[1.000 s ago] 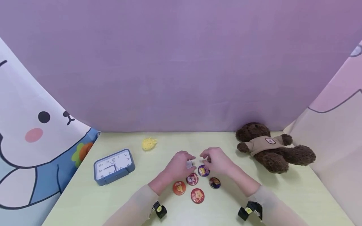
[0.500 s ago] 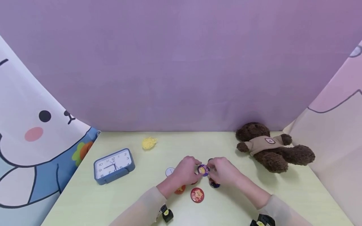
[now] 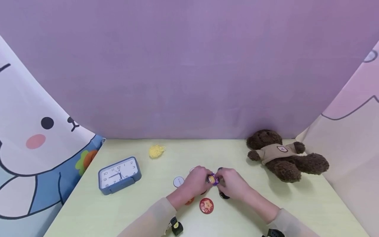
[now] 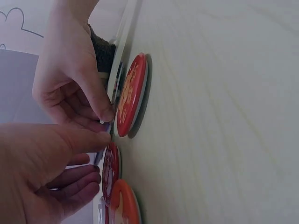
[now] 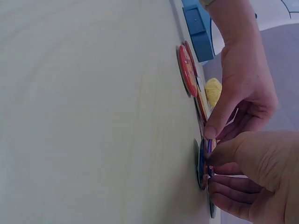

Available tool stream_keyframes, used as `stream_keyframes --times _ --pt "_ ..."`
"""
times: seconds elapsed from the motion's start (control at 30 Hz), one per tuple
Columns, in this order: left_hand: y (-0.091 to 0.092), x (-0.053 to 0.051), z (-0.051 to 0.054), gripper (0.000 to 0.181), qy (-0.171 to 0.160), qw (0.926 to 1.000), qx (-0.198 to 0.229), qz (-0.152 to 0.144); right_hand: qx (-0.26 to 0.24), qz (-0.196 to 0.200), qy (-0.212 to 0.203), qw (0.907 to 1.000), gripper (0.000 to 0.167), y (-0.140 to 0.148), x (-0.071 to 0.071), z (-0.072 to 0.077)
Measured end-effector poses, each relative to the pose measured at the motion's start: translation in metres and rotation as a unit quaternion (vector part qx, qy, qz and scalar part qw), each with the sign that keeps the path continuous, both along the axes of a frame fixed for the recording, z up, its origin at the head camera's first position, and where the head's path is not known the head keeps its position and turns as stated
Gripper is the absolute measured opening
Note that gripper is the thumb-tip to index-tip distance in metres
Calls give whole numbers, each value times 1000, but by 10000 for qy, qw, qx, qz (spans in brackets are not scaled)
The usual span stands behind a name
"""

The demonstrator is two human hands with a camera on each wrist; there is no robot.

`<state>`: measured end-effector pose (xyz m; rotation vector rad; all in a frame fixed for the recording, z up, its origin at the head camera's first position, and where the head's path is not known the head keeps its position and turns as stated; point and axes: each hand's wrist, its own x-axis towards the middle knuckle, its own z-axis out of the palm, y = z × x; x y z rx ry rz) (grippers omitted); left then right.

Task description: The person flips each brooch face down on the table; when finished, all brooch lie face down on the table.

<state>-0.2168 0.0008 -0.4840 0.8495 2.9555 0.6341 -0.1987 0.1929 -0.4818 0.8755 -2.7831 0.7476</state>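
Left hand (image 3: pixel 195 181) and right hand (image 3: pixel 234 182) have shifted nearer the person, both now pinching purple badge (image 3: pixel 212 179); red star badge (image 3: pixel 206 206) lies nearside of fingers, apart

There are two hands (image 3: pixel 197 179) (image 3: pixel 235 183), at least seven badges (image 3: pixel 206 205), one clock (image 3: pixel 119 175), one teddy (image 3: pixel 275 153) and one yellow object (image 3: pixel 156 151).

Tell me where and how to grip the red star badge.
Pinch the red star badge by opposite points of its rim, thumb and finger, coming in low from the near side. It lies face up on the table, a shallow disc, so the rim is likely the best hold; the left hand and right hand are both beyond it, at the purple badge.
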Motion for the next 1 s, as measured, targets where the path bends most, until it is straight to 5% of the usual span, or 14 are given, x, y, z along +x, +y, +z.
stream_keyframes --times 0.23,0.47,0.73,1.0 --pt "-2 2 8 34 302 9971 676 161 -554 -62 -349 9978 13 2 0 1" --pt "-5 0 19 47 745 9860 1488 139 -1168 -430 -263 9919 17 5 -4 11" --pt "-7 -1 23 55 452 9775 2056 111 -1567 -678 -303 9848 42 6 -6 19" --pt "-10 -1 25 46 313 9795 1986 127 -1699 -601 -706 9811 38 5 -6 19"
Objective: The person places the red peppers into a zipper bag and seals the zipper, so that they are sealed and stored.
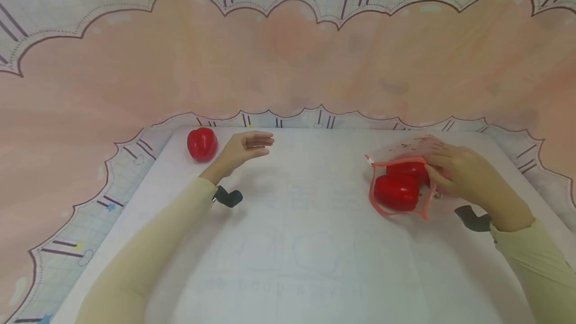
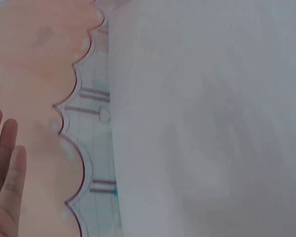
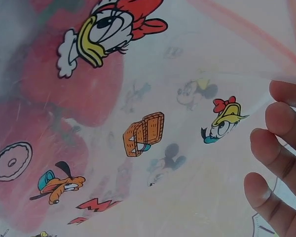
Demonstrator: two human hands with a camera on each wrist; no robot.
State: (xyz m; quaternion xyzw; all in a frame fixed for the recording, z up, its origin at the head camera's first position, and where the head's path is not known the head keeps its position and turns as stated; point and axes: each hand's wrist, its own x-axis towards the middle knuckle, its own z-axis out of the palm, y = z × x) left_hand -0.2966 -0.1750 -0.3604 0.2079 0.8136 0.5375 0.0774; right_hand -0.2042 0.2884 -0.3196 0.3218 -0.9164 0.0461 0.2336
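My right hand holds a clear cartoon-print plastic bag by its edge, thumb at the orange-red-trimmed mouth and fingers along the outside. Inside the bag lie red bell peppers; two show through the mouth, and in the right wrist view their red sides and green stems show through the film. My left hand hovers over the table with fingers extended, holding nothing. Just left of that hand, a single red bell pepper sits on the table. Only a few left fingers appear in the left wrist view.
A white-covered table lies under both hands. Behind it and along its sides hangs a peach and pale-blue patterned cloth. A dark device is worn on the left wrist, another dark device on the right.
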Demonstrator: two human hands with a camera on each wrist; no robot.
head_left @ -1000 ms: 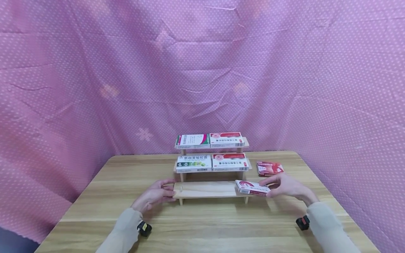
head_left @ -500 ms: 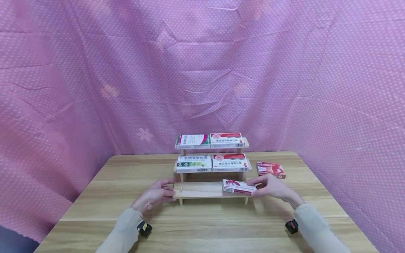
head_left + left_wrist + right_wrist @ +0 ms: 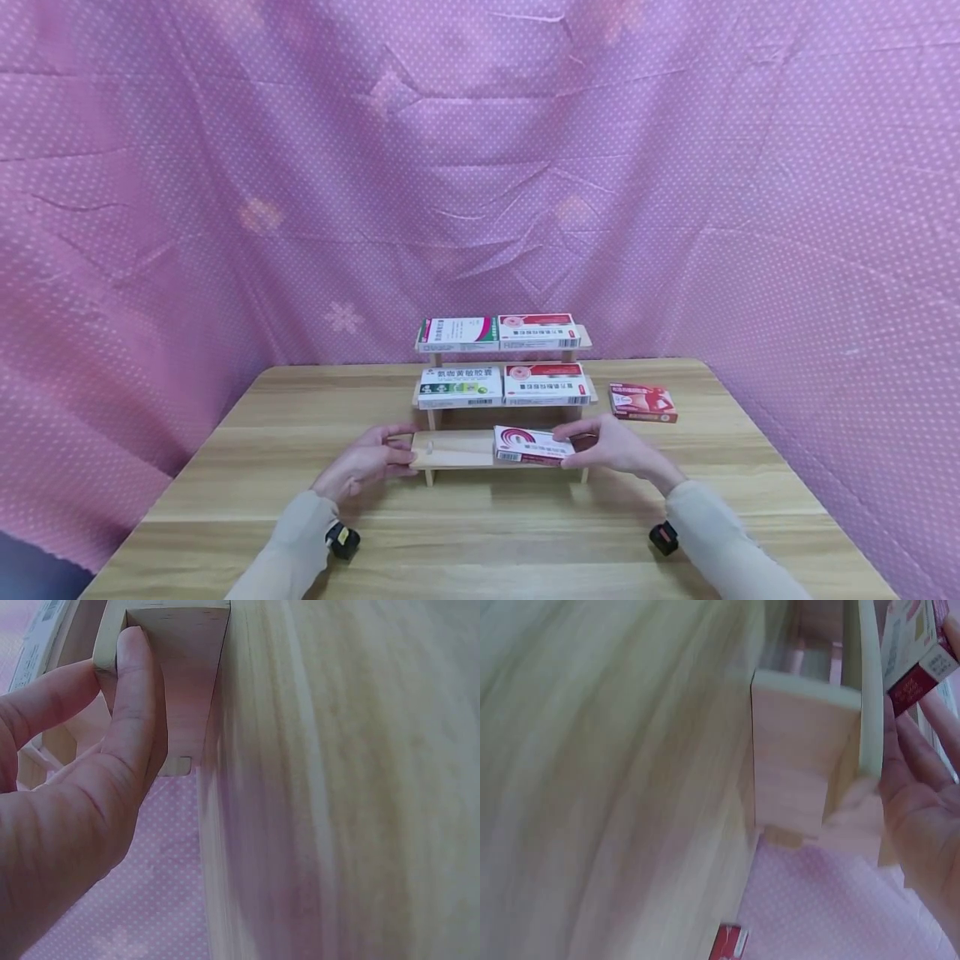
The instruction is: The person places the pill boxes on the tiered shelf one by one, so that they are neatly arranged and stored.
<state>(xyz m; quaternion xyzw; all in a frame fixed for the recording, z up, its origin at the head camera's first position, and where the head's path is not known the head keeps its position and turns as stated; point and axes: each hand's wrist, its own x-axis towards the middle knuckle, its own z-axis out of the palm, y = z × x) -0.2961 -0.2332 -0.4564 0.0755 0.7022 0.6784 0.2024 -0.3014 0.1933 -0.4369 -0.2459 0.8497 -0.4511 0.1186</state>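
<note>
My right hand (image 3: pixel 621 451) pinches a white and dark red medicine box (image 3: pixel 528 443) by its right end, over the right part of the bottom step of a three-tier wooden stand (image 3: pixel 459 451). In the right wrist view the box (image 3: pixel 911 656) sits at the step's edge, partly cut off by the frame. At the stand's left end, my left hand (image 3: pixel 366 463) grips the bottom step. The left wrist view shows thumb and fingers of that hand (image 3: pixel 82 795) on either side of the board.
On the middle step lie a green-and-white box (image 3: pixel 459 388) and a red-and-white box (image 3: pixel 546 385). The top step bears a white, green and magenta box (image 3: pixel 457 332) and another red-and-white box (image 3: pixel 537 330). A red box (image 3: pixel 642 402) lies on the table (image 3: pixel 480 542); a pink curtain (image 3: pixel 480 183) hangs behind.
My right hand has moved left with the medicine box, from the bottom step's right end toward its middle. My left hand has stayed at the stand's left end.
</note>
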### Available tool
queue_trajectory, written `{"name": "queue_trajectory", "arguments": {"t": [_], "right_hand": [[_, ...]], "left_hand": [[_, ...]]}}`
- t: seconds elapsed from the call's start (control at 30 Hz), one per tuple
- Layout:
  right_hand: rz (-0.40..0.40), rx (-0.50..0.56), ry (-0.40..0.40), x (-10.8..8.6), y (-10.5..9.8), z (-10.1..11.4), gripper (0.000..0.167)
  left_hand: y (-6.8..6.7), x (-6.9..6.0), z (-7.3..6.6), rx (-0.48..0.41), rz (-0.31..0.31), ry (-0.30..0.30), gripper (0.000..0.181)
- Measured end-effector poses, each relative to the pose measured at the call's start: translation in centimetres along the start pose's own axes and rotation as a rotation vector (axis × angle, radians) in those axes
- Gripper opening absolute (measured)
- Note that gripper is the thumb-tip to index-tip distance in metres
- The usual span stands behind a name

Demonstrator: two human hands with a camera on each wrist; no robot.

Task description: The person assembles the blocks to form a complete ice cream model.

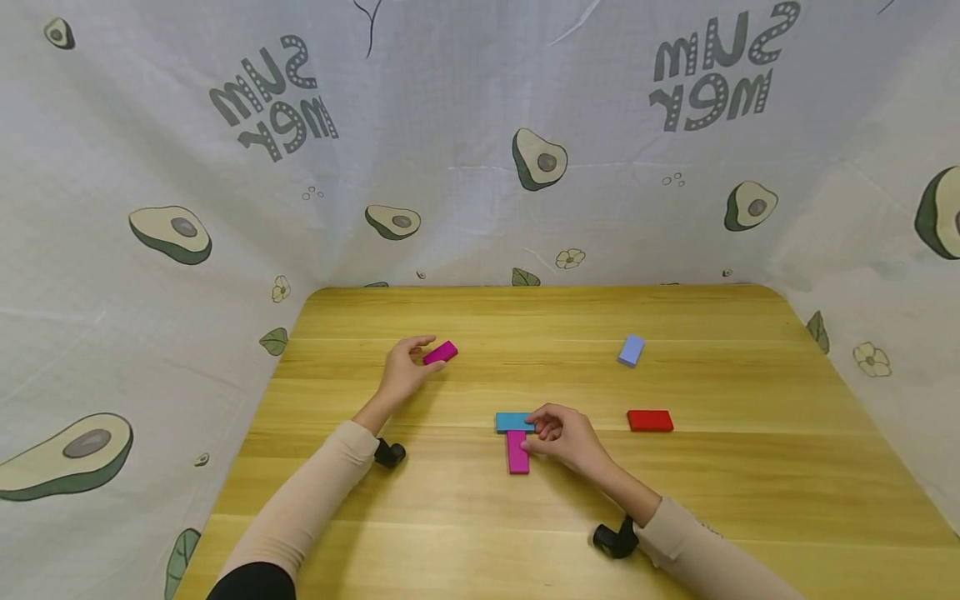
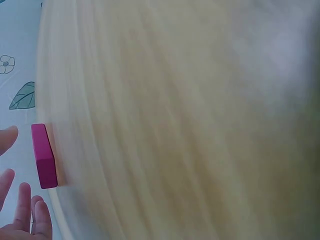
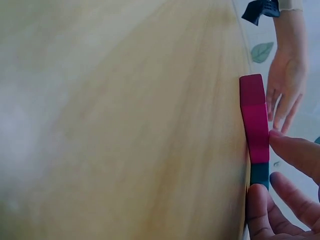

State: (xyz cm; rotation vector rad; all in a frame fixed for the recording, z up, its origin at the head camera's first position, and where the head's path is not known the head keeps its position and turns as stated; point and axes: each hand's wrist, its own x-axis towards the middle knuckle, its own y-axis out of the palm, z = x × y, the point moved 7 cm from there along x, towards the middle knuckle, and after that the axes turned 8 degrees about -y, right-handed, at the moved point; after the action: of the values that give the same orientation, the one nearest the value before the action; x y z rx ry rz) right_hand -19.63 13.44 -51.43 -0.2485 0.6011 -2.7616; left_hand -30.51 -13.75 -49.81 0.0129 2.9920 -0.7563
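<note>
A magenta block (image 1: 441, 352) lies tilted near the back left of the wooden table. Around it, with thumb and fingers spread, is my left hand (image 1: 406, 372); in the left wrist view, gaps show between the fingers and that magenta block (image 2: 45, 157). At the middle, a blue block (image 1: 512, 422) lies crosswise with a second magenta block (image 1: 517, 452) against its near side, forming a T. My right hand (image 1: 572, 438) is at their right side, its thumb at the magenta block (image 3: 257, 131) and its bent fingers by the blue block (image 3: 259, 174). Whether every fingertip touches is unclear.
A red block (image 1: 650, 421) lies right of the right hand, and a light purple block (image 1: 632, 351) lies farther back. Behind the wooden table (image 1: 750, 500) hangs a white cloth (image 1: 450, 108) printed with avocados.
</note>
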Motion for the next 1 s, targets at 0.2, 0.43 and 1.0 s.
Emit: {"name": "queue_trajectory", "arguments": {"t": [0.2, 0.43, 1.0], "right_hand": [[-0.001, -0.005, 0.000, 0.0, -0.1, 0.1, 0.030], [0.004, 0.000, -0.001, -0.1, -0.1, 0.2, 0.031], [-0.009, 0.011, -0.007, -0.1, -0.1, 0.4, 0.030]], "left_hand": [[-0.2, 0.0, 0.3, -0.030, 0.014, -0.046, 0.048], [-0.6, -0.1, 0.7, -0.023, 0.013, -0.086, 0.043], [-1.0, 0.3, 2.0, -0.022, 0.007, -0.133, 0.039]]}}
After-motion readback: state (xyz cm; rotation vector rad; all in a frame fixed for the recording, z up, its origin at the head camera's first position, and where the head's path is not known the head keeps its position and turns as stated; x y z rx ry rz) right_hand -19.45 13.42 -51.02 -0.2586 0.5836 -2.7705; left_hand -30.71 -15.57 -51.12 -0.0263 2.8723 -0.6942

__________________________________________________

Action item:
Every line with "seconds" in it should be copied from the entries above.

Solution to this task:
times: seconds elapsed from the motion's start (control at 30 Hz), one per tuple
- t: seconds elapsed from the call's start (control at 30 Hz), one per tuple

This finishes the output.